**TASK DETAILS**. Your reply should hold the line containing "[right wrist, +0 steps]" and every later line of the records, reproduced exactly, and no other lines.

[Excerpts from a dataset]
───

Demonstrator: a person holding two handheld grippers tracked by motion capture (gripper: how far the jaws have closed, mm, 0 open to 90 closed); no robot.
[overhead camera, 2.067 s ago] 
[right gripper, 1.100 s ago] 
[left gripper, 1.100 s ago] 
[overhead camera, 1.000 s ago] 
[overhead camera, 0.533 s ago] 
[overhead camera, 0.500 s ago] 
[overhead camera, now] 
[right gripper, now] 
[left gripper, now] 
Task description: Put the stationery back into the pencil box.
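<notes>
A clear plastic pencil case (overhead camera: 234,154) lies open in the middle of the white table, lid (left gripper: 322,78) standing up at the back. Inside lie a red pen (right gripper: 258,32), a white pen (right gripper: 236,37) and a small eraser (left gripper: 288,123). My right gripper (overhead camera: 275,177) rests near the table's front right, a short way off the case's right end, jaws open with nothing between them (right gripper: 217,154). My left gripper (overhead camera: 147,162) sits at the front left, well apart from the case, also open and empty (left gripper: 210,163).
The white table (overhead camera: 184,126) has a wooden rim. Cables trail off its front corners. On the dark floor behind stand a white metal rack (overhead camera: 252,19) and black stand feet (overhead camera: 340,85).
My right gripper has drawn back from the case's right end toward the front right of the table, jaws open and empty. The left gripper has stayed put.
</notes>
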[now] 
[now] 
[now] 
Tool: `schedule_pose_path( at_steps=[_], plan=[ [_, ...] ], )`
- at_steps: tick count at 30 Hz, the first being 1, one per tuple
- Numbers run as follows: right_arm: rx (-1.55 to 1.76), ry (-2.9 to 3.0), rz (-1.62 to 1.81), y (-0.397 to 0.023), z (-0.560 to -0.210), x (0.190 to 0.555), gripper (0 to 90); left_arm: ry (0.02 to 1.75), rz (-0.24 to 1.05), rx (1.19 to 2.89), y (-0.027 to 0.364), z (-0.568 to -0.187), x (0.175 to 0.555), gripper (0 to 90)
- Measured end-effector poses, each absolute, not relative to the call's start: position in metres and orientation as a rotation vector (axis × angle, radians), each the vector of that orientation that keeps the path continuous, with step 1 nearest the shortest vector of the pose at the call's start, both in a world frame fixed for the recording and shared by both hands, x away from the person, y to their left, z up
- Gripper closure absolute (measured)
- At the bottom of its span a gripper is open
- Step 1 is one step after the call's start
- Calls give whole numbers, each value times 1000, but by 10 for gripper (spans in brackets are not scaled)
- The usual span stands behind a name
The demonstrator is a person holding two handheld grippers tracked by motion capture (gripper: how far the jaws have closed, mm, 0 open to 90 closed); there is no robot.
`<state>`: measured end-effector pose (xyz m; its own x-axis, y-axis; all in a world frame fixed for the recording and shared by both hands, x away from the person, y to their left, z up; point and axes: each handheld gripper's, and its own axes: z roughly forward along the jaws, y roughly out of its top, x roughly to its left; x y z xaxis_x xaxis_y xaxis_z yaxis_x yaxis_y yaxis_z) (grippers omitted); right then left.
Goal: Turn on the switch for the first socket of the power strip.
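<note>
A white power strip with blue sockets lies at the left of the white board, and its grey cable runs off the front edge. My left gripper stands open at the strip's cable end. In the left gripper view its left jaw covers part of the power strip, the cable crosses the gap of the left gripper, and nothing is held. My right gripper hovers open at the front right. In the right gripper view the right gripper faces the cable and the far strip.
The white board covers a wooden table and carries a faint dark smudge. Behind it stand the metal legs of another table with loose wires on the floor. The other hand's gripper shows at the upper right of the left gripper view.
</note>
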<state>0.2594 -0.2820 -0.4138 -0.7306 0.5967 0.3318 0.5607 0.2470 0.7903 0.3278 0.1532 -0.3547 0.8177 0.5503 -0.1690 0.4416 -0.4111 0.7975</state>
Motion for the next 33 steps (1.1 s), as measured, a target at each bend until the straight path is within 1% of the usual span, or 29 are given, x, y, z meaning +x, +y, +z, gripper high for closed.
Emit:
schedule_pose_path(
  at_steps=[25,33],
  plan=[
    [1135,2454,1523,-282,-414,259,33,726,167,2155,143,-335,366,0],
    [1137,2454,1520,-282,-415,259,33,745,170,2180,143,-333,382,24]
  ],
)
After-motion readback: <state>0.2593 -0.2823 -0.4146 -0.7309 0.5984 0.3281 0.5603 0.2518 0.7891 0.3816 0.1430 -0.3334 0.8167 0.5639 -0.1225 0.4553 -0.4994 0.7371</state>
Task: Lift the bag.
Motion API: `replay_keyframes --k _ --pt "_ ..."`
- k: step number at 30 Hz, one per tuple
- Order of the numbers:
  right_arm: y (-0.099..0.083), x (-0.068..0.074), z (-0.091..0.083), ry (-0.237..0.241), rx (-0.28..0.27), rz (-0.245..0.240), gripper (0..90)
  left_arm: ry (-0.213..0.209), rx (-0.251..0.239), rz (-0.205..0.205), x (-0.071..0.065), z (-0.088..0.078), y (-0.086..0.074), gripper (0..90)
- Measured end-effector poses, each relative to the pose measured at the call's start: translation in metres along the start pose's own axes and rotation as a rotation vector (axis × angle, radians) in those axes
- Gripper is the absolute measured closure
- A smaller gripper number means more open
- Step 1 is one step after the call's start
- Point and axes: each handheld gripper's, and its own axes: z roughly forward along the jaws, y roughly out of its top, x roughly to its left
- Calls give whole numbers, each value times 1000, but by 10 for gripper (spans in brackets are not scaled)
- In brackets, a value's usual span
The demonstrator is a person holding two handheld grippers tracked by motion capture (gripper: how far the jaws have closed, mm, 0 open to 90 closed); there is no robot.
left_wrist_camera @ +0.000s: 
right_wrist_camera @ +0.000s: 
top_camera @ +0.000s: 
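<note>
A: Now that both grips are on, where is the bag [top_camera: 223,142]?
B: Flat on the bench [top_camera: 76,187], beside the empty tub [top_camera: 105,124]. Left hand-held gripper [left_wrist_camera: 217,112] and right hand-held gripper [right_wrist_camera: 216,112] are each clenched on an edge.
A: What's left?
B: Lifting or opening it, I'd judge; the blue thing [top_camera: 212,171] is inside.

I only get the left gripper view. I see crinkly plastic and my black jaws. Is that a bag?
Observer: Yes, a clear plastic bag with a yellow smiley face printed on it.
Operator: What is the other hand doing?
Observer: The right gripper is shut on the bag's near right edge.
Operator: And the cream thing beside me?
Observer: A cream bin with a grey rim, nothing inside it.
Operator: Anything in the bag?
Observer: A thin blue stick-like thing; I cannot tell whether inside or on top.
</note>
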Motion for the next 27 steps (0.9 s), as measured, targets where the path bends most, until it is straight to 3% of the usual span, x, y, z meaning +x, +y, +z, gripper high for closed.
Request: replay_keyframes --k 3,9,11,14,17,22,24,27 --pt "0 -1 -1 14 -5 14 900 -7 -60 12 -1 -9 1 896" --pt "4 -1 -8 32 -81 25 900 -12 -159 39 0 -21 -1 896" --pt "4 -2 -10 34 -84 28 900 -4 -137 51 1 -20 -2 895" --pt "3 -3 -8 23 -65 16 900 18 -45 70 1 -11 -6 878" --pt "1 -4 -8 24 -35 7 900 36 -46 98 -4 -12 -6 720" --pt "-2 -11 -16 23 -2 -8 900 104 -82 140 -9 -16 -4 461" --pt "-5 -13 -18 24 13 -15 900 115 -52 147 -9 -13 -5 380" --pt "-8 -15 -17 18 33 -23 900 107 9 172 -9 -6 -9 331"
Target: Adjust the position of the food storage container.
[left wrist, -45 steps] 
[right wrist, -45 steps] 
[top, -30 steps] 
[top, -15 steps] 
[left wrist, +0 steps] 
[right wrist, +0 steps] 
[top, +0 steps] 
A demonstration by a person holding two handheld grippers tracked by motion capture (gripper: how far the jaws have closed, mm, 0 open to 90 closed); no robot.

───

**OUTPUT OF THE TASK**.
[right wrist, +0 steps] 
[top, +0 steps] 
A demonstration by a person holding two handheld grippers tracked by motion capture (gripper: how far the jaws have closed, mm, 0 open to 90 closed); no robot.

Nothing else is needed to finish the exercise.